(Extracted records Opens)

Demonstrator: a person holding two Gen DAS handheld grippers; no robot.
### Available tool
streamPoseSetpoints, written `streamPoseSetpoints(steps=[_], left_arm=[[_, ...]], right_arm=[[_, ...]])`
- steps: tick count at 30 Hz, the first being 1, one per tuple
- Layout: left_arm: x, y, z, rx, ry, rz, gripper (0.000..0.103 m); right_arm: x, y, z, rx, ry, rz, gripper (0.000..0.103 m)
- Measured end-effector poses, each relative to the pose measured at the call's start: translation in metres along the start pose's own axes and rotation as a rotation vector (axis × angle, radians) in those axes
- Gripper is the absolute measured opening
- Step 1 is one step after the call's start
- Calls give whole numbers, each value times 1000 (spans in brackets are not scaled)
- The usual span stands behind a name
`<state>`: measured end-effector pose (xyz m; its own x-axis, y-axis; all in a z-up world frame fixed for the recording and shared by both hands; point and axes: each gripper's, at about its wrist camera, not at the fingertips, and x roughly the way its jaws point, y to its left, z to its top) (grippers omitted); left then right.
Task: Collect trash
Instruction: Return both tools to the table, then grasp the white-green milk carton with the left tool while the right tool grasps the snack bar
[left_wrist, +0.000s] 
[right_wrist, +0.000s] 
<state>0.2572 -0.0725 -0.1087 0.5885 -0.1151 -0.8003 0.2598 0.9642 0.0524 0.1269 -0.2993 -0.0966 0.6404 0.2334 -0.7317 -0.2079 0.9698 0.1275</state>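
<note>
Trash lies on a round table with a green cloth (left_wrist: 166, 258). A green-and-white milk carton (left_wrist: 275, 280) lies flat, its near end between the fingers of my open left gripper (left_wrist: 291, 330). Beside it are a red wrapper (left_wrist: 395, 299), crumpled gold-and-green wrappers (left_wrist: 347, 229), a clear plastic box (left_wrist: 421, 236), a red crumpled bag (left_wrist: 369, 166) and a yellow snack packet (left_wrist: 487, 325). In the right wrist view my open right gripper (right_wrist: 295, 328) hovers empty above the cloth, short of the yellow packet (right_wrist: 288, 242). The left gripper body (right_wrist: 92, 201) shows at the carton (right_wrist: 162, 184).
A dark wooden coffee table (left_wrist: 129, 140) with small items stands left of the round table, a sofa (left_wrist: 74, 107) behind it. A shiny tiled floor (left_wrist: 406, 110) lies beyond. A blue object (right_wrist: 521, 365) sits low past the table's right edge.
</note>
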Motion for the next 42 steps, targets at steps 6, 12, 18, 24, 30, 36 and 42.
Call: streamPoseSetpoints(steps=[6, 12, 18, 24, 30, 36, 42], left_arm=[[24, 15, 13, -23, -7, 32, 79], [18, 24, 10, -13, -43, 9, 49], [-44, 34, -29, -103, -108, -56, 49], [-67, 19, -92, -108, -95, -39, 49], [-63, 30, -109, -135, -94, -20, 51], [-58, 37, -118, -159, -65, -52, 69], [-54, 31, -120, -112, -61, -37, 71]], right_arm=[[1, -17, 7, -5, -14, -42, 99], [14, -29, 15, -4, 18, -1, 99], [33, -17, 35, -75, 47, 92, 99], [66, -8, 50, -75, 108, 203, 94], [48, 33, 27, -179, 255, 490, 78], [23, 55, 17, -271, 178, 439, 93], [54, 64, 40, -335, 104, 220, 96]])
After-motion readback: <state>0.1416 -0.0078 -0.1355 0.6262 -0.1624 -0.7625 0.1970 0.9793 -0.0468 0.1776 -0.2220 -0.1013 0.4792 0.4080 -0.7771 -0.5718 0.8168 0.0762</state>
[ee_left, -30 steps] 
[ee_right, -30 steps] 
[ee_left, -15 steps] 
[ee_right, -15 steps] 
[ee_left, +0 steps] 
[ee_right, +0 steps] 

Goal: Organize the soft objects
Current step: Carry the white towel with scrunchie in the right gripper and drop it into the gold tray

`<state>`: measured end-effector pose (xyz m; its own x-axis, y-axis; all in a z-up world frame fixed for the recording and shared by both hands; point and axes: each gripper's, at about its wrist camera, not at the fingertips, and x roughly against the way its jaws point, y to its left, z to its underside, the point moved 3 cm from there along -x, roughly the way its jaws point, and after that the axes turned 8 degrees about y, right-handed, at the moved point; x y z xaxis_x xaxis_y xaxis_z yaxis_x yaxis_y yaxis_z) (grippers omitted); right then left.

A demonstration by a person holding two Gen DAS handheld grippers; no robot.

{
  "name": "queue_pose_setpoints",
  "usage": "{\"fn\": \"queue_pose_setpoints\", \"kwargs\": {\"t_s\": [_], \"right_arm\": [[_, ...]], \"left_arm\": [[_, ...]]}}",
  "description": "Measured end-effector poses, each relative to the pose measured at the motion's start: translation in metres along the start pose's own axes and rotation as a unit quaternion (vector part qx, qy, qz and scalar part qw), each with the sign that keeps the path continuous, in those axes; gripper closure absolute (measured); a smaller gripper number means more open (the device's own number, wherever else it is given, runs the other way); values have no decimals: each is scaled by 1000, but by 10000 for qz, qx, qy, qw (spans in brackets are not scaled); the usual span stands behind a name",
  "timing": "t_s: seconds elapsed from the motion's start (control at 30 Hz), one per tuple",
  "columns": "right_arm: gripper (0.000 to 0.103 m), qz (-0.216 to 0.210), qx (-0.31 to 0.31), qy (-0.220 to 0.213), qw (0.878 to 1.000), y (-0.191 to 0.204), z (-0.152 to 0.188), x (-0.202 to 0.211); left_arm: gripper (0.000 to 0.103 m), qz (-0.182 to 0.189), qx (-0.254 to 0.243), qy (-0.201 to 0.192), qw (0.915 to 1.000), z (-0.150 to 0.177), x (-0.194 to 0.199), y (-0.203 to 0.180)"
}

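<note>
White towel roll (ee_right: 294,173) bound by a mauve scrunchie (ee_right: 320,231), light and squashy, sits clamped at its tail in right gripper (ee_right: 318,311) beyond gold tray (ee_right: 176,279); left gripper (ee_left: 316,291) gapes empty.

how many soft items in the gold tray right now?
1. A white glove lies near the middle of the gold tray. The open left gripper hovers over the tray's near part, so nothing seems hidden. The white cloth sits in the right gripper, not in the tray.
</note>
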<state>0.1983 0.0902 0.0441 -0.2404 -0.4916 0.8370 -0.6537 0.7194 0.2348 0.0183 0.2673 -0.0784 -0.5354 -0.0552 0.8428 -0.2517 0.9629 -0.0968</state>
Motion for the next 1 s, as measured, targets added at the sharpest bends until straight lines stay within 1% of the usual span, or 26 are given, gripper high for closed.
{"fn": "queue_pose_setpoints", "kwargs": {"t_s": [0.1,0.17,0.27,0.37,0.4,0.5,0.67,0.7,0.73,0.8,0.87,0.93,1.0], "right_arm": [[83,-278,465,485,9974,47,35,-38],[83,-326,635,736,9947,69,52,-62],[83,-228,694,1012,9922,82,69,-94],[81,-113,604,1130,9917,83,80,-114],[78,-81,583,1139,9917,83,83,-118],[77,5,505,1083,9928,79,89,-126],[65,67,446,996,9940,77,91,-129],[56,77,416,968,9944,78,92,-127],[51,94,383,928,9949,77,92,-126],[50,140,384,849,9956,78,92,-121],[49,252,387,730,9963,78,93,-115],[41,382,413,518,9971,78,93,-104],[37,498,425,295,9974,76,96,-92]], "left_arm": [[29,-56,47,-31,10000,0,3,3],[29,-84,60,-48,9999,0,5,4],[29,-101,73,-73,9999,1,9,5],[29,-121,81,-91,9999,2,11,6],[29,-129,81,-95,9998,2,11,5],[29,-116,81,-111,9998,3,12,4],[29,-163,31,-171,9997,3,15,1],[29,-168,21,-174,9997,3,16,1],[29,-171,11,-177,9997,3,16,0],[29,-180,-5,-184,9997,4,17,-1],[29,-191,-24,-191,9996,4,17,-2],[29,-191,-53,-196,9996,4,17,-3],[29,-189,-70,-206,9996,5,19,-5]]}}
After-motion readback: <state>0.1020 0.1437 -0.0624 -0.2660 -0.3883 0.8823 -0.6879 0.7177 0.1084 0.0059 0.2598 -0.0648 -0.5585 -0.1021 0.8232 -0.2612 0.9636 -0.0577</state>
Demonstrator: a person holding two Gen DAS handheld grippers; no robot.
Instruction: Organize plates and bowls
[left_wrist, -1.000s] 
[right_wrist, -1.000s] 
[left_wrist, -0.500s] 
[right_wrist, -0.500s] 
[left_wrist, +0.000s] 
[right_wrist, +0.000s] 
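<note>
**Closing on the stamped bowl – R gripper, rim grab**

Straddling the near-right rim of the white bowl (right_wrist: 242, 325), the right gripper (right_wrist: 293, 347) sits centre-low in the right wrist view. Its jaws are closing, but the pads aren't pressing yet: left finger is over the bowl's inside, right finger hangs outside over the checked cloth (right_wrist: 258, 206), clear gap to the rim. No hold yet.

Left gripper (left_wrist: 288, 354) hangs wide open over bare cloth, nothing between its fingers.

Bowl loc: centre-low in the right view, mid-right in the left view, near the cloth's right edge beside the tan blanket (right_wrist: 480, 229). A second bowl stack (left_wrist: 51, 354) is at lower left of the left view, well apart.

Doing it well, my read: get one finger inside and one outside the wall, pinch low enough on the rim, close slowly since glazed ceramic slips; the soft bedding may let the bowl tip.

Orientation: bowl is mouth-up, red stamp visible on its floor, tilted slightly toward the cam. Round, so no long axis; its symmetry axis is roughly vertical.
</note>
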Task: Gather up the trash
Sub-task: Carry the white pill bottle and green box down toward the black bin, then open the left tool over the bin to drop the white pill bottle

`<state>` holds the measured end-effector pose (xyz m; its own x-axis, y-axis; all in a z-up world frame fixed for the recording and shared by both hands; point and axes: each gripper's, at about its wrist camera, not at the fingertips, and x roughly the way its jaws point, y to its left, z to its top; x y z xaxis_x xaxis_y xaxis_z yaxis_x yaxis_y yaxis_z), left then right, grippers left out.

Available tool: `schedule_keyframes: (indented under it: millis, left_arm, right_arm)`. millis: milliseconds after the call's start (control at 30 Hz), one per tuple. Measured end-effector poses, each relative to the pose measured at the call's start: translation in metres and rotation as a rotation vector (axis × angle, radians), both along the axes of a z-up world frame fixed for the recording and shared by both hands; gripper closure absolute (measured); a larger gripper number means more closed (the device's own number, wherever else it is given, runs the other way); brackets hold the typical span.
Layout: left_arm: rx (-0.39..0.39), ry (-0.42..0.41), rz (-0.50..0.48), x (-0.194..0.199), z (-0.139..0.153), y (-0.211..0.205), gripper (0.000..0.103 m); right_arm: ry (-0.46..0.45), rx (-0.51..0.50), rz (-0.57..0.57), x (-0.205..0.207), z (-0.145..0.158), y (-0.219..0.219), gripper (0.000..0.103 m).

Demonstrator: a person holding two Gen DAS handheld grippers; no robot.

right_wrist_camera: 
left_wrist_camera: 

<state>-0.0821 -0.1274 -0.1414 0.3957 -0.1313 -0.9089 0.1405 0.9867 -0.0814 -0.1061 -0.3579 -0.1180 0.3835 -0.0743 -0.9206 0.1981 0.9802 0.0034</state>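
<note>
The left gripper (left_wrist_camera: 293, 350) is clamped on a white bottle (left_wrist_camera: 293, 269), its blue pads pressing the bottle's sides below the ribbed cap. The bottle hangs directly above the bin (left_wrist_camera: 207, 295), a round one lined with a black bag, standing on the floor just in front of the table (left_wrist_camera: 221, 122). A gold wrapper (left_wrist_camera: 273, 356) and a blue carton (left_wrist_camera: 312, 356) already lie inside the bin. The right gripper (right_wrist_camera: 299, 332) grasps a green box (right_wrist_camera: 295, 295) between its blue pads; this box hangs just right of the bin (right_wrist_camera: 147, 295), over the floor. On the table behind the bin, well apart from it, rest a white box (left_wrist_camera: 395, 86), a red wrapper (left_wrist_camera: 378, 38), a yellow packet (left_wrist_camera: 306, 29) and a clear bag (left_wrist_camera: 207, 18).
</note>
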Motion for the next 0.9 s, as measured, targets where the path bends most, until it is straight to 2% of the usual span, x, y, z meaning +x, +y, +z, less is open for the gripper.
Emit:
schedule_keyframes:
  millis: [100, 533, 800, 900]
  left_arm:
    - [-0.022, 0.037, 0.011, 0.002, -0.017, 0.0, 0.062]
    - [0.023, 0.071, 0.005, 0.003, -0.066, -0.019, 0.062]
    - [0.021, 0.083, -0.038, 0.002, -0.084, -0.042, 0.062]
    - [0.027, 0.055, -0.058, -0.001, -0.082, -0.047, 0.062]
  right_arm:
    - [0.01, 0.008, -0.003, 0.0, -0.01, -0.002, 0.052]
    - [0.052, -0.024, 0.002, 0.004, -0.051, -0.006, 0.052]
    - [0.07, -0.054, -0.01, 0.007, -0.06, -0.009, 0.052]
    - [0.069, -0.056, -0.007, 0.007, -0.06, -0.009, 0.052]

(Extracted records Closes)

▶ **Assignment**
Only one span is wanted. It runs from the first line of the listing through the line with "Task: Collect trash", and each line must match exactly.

▶ **Answer to this problem**
Demonstrator: a person holding two Gen DAS handheld grippers; no robot.
### Available tool
streamPoseSetpoints, written `streamPoseSetpoints(steps=[_], left_arm=[[_, ...]], right_arm=[[_, ...]])`
- steps: tick count at 30 Hz, the first being 1, one per tuple
- Layout: left_arm: x, y, z, rx, ry, rz, gripper (0.000..0.103 m); right_arm: x, y, z, rx, ry, rz, gripper (0.000..0.103 m)
- Measured end-effector poses, each relative to the pose measured at the call's start: translation in metres along the start pose's own axes and rotation as a rotation vector (axis × angle, radians) in those axes
- Gripper is the absolute measured opening
- Step 1 is one step after the call's start
- Calls give whole numbers, each value times 1000 (spans in brackets are not scaled)
- The usual span stands behind a name
`<state>`: measured end-effector pose (xyz m; its own x-axis, y-axis; all in a z-up world frame fixed for the recording and shared by both hands; point and axes: each gripper's, at about its wrist camera, not at the fingertips, and x roughly the way its jaws point, y to its left, z to its top) (grippers omitted); left then right.
Task: Collect trash

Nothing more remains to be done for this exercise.